▶ _Exercise brief_
What is needed is an exact copy of the listing, with no pictures in it.
□ □ □ □ □
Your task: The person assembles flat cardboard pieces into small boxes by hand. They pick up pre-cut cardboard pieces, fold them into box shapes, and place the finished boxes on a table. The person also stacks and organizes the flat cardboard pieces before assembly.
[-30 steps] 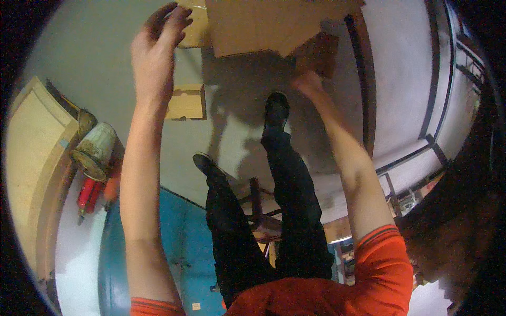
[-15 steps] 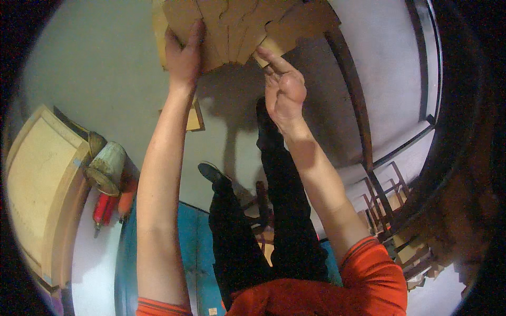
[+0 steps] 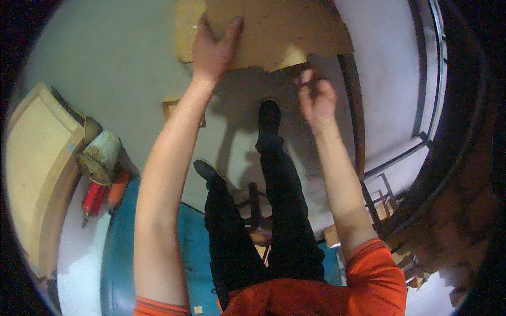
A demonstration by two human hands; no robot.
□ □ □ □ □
▶ _Problem solution_
Your task: The person assembles flat cardboard pieces into small boxes by hand. They pick up pre-cut cardboard pieces, fold them into box shapes, and place the finished boxes on a table. The person also stacks and organizes the flat cardboard pieces before assembly.
[-30 steps] 
[-15 steps] 
[+0 steps] 
A demonstration by two human hands; no robot.

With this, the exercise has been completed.